How many of the lines below have the word "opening" in them? The answer is that number and nothing more.

——

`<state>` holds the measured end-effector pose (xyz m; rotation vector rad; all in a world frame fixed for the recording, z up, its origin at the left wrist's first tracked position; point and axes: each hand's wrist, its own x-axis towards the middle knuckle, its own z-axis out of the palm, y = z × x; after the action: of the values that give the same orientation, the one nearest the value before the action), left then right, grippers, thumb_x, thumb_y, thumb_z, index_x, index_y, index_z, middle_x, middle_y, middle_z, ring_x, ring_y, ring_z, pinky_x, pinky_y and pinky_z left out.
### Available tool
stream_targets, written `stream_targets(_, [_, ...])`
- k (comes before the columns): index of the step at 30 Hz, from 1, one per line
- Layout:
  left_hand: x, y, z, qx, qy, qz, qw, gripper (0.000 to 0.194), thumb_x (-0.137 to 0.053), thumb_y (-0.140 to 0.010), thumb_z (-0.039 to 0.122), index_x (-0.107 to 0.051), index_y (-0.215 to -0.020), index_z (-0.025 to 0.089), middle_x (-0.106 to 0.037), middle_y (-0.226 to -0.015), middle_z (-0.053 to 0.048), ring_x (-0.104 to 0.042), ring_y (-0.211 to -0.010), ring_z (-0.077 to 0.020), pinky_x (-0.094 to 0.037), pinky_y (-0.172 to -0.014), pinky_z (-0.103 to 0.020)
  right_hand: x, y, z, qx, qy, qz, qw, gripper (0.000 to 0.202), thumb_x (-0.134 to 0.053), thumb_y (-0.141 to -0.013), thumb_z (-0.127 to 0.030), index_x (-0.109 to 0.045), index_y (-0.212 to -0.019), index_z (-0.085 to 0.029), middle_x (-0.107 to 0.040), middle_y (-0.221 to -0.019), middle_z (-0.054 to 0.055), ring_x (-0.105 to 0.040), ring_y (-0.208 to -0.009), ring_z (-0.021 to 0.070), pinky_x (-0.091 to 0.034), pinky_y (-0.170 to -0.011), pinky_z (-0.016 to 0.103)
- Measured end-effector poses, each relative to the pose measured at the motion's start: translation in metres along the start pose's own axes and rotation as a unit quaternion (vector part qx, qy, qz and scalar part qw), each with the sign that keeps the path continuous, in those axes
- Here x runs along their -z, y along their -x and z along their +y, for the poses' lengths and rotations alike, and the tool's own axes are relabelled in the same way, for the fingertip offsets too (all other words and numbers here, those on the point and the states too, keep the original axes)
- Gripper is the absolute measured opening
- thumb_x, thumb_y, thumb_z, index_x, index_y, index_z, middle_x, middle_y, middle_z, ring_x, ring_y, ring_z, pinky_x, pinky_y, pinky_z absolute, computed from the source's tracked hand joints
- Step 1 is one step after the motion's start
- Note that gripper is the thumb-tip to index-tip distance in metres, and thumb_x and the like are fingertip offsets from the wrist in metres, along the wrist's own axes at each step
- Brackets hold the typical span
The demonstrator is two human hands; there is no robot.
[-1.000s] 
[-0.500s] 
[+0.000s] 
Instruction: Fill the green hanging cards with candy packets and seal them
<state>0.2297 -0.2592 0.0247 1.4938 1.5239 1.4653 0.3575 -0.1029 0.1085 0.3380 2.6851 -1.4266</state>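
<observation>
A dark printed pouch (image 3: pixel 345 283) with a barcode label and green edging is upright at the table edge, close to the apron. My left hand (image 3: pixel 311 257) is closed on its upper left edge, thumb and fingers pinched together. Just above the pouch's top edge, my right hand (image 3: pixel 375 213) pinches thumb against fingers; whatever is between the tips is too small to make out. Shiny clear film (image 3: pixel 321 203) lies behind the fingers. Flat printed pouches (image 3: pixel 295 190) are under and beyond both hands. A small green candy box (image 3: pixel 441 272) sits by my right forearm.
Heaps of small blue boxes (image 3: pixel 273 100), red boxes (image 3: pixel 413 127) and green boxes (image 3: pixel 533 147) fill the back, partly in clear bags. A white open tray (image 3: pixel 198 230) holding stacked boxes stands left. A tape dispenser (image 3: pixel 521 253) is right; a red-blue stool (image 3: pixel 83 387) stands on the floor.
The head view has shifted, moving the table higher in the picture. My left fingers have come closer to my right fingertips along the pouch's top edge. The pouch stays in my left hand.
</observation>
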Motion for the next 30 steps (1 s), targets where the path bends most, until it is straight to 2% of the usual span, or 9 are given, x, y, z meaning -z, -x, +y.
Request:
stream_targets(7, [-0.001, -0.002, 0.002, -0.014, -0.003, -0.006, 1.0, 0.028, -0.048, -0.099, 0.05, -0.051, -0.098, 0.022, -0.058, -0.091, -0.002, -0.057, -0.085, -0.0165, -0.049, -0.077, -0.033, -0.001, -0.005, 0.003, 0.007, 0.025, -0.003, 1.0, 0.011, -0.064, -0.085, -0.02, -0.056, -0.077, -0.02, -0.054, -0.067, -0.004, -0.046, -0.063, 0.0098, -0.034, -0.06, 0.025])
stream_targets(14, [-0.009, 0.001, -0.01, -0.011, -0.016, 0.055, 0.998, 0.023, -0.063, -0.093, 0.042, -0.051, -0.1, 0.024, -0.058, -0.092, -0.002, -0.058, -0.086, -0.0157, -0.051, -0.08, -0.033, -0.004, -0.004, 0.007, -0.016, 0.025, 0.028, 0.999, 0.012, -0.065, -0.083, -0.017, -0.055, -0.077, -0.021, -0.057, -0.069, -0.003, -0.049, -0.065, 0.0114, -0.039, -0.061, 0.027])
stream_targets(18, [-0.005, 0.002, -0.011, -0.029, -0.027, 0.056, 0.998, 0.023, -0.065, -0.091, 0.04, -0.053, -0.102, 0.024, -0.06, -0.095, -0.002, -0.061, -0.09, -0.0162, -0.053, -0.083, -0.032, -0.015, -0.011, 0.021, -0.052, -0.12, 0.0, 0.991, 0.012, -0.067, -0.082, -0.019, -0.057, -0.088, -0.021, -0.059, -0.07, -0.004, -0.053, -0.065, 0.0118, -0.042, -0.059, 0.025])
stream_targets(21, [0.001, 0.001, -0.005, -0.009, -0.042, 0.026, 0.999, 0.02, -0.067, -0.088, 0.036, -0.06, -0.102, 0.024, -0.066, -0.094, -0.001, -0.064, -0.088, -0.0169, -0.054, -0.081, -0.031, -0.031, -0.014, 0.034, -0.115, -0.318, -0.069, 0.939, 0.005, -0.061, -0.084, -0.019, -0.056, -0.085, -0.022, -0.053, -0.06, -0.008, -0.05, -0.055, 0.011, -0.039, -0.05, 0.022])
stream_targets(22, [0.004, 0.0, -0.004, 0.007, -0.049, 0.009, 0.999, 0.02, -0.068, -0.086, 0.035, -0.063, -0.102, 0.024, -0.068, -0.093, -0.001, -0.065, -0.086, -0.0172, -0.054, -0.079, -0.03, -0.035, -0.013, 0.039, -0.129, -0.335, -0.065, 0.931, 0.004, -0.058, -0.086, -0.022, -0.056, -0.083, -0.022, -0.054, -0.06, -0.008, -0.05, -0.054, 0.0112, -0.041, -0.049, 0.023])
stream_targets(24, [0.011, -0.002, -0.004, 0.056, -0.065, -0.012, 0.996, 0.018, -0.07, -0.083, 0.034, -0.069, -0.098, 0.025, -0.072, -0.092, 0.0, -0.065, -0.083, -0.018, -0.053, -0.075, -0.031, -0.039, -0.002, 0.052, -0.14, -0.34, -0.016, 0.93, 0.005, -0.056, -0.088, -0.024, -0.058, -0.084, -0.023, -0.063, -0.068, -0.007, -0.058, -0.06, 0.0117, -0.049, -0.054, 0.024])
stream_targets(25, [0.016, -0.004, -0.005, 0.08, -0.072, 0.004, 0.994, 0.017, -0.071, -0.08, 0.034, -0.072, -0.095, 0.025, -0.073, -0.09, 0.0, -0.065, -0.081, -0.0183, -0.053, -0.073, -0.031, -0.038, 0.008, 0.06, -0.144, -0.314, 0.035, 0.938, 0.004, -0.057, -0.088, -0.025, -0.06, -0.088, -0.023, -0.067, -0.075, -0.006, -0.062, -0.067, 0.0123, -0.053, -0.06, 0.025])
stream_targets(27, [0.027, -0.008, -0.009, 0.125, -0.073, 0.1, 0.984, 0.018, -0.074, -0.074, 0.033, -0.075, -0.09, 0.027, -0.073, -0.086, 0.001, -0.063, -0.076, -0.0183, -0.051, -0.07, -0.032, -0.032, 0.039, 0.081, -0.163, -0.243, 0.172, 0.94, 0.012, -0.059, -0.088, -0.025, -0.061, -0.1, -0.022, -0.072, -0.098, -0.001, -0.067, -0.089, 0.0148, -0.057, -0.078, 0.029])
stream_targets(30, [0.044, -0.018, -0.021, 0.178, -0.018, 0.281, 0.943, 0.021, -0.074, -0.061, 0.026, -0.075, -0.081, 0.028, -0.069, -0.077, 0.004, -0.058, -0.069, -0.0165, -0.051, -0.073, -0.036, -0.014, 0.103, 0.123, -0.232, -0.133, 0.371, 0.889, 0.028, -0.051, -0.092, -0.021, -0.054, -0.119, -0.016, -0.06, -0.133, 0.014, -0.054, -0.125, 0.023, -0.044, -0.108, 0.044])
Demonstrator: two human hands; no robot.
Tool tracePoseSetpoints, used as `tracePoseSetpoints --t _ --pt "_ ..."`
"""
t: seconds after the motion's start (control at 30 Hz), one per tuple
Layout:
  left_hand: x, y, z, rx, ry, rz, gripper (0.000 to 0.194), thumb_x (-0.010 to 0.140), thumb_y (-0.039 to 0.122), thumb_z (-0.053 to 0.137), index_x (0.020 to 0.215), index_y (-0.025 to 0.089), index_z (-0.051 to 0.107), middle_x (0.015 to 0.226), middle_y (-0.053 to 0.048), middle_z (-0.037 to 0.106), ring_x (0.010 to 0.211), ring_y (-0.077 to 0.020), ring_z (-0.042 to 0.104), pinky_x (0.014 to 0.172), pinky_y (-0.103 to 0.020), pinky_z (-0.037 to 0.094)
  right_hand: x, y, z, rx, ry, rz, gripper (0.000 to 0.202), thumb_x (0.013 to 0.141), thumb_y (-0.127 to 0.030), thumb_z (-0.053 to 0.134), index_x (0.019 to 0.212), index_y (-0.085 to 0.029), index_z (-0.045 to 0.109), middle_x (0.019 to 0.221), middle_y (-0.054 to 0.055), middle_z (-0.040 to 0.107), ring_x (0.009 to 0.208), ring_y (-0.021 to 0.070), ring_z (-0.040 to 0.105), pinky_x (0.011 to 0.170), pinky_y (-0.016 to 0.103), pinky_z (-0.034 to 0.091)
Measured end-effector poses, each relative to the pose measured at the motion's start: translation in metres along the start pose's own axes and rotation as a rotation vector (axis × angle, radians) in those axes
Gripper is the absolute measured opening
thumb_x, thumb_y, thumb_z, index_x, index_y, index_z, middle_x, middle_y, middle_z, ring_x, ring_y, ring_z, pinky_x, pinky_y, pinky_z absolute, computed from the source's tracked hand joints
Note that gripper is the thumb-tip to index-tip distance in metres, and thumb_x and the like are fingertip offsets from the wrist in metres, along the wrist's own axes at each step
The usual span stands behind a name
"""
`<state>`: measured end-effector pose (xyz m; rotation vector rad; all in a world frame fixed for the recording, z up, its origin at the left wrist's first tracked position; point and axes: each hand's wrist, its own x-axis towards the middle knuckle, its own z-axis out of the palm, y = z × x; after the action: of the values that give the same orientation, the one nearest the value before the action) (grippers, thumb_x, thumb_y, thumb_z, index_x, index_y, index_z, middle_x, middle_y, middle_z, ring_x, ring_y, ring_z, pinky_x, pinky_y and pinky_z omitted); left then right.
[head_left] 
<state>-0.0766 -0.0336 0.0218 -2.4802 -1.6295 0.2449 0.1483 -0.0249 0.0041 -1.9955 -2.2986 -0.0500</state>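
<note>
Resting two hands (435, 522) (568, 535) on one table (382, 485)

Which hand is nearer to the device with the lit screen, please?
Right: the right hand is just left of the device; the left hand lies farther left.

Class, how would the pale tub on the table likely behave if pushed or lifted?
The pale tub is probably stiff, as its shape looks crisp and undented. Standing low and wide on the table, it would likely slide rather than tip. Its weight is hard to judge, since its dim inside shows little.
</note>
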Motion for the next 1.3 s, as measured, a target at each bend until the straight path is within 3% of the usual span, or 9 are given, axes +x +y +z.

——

Result for this exercise:
2